8)     UPCOMING – Avatars from fiction to fact: If someone were to tell you immortality will be a possibility within your lifetime, would you be interested? Maybe. But if someone were to tell you they would like to transplant your brain and its personality into a robot which will eventually be developed into a hologram-like body who resembles a real human being closely, would you be interested? Questionable. As Dmitry Itskov and his team play with the ideas of eternal life and transplanting the human experience into non-human dimensions, they not only place human life in the balance in standing on the edge of a revolutionary discovery, but bring into question numerous ethical and other considerations. Does our overpopulated world have space for this solution, and is the move from real to robotic a step in the right direction or the wrong one? (Search “immortality” on thesil.ca to read more about cyborg-you.)

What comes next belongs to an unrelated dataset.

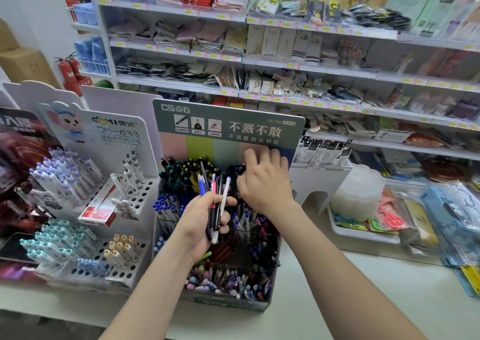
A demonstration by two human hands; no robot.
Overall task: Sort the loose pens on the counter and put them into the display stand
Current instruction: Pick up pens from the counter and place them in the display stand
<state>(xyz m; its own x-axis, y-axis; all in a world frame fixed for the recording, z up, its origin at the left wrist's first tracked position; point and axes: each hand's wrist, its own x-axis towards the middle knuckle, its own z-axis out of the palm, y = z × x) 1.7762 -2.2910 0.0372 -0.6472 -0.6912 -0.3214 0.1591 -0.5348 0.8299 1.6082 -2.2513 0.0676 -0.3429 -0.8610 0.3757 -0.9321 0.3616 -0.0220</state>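
Now sorting: your left hand (202,220) grips pens (225,192). Right hand (265,186) curls over the stand (228,131), grip unclear. Next, probably slot one matching pen.

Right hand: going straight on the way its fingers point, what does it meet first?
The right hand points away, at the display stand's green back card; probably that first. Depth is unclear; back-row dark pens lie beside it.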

9)     UPCOMING – Self-driving cars: Google cofounder Sergey Brin announced the release of autonomous, self-driving cars for the general public within fie years. California, Nevada and Florida are already on-board to allow licensed drivers to test the car. Google itself has already put in over 300,000 miles of testing, and is well on its way to addressing hardware failure support and sensor capabilities. How safe would you feel crossing the street or driving beside a car that drives itself? Would you trust it to drive you to your destinations? The new innovation contains as many elements of risk as it possesses potential to transform the roads of countries across the world within a few years.